▸ **WHAT YOU ARE ASKED TO DO**
Set out exactly, line by line, the stretch of data below that begins at the line containing "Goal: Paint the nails" and ends at the line containing "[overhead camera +", with both ends kept.

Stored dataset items

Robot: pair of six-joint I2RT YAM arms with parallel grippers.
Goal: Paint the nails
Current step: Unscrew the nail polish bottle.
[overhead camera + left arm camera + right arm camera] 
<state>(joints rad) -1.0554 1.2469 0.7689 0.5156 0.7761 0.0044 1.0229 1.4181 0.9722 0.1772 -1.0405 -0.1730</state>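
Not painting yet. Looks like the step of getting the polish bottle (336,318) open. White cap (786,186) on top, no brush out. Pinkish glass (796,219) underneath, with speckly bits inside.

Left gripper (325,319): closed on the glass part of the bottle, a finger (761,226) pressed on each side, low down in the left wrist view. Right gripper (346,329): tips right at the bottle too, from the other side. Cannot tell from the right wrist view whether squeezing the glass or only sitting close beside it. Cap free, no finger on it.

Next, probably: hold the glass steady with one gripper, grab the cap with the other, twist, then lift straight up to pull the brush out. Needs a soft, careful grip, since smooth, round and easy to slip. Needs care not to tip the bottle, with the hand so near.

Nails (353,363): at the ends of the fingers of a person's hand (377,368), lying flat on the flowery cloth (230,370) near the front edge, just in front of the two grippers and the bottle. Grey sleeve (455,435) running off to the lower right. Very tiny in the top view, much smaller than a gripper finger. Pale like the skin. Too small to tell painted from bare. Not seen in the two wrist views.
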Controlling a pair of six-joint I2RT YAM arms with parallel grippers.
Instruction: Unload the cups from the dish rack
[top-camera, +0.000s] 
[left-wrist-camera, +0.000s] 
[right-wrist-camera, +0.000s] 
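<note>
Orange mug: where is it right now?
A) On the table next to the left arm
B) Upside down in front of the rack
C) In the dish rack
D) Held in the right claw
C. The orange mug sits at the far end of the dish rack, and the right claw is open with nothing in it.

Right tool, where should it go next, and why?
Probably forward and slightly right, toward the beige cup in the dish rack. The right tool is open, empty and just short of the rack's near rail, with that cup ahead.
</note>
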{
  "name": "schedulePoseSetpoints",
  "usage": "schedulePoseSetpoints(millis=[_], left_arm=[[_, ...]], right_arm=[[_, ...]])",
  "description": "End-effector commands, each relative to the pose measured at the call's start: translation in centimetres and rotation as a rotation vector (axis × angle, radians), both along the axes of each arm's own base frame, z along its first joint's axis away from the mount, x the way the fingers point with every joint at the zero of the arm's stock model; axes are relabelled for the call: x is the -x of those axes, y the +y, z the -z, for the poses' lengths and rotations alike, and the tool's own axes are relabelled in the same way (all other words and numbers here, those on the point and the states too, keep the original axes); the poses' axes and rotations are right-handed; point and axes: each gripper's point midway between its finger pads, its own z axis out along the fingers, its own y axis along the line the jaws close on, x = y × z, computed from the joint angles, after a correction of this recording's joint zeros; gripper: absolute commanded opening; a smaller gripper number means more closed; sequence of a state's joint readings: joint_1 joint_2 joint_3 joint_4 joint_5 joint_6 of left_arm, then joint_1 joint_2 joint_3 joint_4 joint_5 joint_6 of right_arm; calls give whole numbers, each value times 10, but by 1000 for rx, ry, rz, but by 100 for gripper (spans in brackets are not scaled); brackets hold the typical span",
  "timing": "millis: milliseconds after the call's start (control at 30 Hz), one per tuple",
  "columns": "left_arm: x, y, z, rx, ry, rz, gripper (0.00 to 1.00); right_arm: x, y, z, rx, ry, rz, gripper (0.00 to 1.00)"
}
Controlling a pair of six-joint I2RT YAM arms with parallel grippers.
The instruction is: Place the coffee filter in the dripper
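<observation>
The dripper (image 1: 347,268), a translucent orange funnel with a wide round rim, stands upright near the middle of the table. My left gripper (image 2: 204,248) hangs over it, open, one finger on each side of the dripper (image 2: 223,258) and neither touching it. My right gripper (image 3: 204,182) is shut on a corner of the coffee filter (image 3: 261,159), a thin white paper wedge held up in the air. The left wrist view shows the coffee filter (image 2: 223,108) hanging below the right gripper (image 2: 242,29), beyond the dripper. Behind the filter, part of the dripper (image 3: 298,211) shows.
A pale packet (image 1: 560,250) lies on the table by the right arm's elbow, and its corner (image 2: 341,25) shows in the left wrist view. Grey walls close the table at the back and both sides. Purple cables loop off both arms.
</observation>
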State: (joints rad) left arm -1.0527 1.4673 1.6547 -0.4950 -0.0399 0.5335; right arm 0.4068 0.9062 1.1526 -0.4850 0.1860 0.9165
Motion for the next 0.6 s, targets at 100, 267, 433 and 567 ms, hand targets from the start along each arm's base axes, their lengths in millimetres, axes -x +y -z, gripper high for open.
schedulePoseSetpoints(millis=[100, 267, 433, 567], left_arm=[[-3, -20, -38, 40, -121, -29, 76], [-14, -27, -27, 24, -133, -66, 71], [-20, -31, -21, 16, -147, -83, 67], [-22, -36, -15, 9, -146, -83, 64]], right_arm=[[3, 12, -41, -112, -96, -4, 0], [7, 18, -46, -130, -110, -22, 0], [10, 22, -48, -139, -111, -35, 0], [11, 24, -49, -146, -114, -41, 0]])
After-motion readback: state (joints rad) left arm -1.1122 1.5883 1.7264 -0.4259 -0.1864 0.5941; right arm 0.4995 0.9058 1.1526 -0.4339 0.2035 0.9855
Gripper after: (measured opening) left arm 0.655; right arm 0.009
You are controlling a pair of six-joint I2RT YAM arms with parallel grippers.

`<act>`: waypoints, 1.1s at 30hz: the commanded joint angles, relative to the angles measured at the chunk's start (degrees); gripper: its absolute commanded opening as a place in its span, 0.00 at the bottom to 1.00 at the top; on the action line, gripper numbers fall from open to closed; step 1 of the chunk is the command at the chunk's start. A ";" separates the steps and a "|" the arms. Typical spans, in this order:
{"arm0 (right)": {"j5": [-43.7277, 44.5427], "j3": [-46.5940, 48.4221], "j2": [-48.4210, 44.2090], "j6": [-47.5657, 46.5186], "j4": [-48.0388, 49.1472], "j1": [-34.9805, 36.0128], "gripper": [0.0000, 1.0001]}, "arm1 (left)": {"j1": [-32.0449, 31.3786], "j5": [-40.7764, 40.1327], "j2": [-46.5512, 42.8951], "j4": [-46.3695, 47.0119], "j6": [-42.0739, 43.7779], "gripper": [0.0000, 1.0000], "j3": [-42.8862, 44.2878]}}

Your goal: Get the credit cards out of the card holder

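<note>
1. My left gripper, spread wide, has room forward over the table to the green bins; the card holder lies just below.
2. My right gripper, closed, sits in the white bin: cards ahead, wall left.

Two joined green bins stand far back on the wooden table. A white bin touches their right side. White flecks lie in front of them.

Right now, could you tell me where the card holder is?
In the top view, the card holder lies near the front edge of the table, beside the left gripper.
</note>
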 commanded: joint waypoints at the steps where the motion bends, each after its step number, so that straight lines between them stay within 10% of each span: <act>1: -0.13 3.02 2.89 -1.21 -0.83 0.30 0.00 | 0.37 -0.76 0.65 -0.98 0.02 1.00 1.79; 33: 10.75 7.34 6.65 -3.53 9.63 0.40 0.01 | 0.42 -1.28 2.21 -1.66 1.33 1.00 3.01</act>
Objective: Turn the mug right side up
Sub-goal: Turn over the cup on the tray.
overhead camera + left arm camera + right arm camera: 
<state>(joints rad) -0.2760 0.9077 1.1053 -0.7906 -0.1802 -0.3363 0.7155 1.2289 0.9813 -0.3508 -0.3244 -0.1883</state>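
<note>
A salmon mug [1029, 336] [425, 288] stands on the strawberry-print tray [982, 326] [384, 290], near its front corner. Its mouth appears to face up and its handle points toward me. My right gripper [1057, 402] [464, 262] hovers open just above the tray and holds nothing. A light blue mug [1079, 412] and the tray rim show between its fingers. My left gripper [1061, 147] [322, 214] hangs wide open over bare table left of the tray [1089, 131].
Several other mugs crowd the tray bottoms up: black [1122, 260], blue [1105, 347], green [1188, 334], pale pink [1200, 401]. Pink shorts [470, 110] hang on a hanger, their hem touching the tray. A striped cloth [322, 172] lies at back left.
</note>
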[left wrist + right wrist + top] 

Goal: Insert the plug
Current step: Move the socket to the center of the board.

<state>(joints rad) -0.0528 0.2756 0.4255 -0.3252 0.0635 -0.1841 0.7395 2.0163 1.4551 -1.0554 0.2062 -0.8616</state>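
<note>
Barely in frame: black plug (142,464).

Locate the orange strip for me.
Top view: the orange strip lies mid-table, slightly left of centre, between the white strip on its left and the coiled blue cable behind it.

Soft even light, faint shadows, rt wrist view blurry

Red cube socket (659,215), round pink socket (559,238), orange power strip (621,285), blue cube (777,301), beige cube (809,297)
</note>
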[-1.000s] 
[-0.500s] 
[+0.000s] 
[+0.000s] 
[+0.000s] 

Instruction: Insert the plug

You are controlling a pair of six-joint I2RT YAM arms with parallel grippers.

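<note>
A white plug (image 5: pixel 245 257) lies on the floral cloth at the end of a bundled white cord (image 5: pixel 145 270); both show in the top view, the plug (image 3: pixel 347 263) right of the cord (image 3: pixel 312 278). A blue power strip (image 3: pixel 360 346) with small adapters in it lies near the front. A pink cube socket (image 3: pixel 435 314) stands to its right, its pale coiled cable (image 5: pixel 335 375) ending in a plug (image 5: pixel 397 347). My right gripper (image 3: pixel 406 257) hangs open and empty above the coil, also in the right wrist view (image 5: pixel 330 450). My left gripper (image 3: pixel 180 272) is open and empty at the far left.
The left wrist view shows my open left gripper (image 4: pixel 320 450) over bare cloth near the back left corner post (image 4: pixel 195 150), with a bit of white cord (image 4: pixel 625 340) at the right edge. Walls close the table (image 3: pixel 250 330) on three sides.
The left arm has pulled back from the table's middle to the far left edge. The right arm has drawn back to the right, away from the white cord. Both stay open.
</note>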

▸ **ANSWER TO THE EXERCISE**
Goal: Paint the nails
Current step: Unscrew the nail polish bottle.
[overhead camera + left arm camera + right arm camera] 

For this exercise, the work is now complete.